Open LPeter1997 opened 3 years ago
I am not entirely convinced by this, and this is because implicitly traversing the children only works well in some situations, but not all of them. This means the user needs to be capable to choose when it wants this behavior with enough expressivity to be able to express any visitor without more limitations than it would have while using plain C# (ideally).
To be more specific, two important and common situations make it undesirable for the user to desire the visitor to implicitly visit the children of the visited nodes, or make the implementation impossible if we consider the desired expressivity:
1) The visitor methods do not return void
. ln this case, the user will want to write an expression that gathers the visit values (why specificy a return value otherwise?), and this necessarily implies making the calls inside the function controlled by the user, as part of the behavior. Example:
public partial class PrettyPrinterVisitor {
//...
public string Visit(Expression.Binary expr) => $"(binary: {Visit(expr.Left)} {expr.Op} {Visit(expr.Right)})";
}
Here, traversing implicitly after (or before) this function is not adequate: the user already indicates what children to visit and how, in a natural way that allows for efficient combination of the results.
2) I feel like in many passes the user will be searching for some subtrees in particular. If we're in a function node, maybe we only need the name and then we want to bail. In how many cases does the user wish to always visit all the children of every node visited?
Furthermore, we risk introducing silent performance degradations, as if the user naturally and intuitively specificies they desire for the children to be visited (as is natural in a visitor and expected in a recursive function) some children (or all of them) would be visited twice.

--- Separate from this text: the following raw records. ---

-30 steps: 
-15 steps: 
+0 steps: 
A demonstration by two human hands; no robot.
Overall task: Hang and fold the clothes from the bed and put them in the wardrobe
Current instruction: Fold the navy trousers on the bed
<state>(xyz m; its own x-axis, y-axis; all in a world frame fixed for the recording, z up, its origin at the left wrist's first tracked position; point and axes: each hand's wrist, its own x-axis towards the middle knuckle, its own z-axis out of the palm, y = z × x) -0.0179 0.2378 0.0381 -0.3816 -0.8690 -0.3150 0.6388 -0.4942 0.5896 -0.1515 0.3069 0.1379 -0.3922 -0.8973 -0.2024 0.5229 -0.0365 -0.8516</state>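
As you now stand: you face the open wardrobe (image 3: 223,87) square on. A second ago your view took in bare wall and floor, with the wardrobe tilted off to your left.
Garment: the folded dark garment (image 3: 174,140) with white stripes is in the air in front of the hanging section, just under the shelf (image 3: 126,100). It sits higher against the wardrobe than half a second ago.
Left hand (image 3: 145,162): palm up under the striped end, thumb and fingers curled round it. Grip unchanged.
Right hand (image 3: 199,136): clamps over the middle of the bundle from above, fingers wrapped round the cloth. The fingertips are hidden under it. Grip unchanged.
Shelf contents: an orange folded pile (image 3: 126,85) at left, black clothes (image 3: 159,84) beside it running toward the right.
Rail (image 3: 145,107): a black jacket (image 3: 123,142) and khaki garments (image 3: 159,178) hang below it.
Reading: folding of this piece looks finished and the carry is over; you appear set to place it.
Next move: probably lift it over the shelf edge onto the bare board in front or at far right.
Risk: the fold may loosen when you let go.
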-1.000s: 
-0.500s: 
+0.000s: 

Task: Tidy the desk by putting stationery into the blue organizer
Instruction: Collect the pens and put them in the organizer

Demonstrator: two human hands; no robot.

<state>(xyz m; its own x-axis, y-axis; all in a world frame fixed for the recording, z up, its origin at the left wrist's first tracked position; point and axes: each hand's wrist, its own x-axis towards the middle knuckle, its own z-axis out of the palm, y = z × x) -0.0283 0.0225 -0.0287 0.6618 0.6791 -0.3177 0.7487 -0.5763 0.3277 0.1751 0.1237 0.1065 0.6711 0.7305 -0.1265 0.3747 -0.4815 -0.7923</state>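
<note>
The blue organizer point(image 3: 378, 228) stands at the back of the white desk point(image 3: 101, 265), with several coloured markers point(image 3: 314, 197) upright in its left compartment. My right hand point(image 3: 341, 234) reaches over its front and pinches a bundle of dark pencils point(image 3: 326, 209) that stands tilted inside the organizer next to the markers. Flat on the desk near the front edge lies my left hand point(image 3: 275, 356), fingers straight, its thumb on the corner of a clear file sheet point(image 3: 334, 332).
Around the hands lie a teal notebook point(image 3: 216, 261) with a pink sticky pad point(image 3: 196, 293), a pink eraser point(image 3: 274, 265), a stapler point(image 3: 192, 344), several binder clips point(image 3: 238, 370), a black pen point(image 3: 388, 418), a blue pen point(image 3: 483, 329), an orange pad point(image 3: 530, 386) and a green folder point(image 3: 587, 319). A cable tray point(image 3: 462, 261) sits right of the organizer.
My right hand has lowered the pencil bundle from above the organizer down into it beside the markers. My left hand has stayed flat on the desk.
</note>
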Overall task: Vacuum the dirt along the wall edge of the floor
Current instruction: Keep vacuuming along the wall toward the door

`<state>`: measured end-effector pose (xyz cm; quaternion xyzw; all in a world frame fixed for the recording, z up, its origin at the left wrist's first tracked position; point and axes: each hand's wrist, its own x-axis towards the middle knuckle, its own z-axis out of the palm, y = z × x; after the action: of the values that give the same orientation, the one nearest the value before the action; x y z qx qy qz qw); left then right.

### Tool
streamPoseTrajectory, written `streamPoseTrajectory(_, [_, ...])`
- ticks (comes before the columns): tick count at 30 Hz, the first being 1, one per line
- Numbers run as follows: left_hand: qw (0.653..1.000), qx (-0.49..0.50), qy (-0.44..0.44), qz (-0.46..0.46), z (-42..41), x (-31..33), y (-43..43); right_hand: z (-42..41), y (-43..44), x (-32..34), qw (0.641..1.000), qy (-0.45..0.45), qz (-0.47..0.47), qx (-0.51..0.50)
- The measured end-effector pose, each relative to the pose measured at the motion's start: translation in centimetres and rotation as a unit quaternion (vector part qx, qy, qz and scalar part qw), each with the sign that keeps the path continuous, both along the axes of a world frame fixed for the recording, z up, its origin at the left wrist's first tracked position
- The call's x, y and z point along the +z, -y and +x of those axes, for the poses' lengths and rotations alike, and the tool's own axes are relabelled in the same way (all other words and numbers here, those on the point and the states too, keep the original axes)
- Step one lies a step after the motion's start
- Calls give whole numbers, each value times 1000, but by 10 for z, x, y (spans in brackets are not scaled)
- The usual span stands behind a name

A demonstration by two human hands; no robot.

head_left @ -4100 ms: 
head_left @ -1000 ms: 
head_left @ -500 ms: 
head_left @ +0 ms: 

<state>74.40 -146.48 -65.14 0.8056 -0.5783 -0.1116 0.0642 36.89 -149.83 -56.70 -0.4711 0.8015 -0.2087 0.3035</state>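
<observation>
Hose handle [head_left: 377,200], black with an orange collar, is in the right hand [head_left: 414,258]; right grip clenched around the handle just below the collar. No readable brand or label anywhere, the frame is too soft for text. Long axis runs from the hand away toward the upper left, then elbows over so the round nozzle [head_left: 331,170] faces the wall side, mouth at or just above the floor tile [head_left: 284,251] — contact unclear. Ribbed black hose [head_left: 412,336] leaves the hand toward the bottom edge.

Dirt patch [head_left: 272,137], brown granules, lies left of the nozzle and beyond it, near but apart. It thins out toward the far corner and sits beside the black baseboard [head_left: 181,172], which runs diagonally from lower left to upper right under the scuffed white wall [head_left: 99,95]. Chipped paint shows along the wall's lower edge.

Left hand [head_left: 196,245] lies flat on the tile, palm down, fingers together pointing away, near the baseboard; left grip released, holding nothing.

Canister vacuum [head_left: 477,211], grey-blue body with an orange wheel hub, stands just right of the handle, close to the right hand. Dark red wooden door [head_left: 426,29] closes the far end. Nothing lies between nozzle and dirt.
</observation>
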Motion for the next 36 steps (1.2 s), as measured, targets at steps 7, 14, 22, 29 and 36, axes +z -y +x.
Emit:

So, one thing clear, we need the user to specific explicitly they want us to visit the children of a node for them, like this:
// Function definitions are order-independent, define them
protected void Phase1(FunctionDef def)
{
// TODO: Define function symbol
// We need to manually visit every subnode of FunctionDef here
VisitChildren();
}
This need already solves the order and other details, so no need for VisitChildren.After
or anything similar. I feel like this is overengineered. In my opinion, the only alternatives that don't harm expressivity and are intuitive are the following ones:
Base class: intuitive, but as you said, it introduces a super-class. I don't think it is that horrible, personally. It could be stated in the docs that you can optionally use an empty abstract base class to preserve the default functions alongside your custom ones, with the option to call the default from your one, like this:
protected void Phase1(FunctionDef def)
{
// TODO: Define function symbol
base.Visit(def); // Very intuitive: delegate behavior to `base` = follow the default behavior = visit the tree for me
}
This has the advantage of using the same implementation rules (implement the ones not written already), as the abstract base class is empty.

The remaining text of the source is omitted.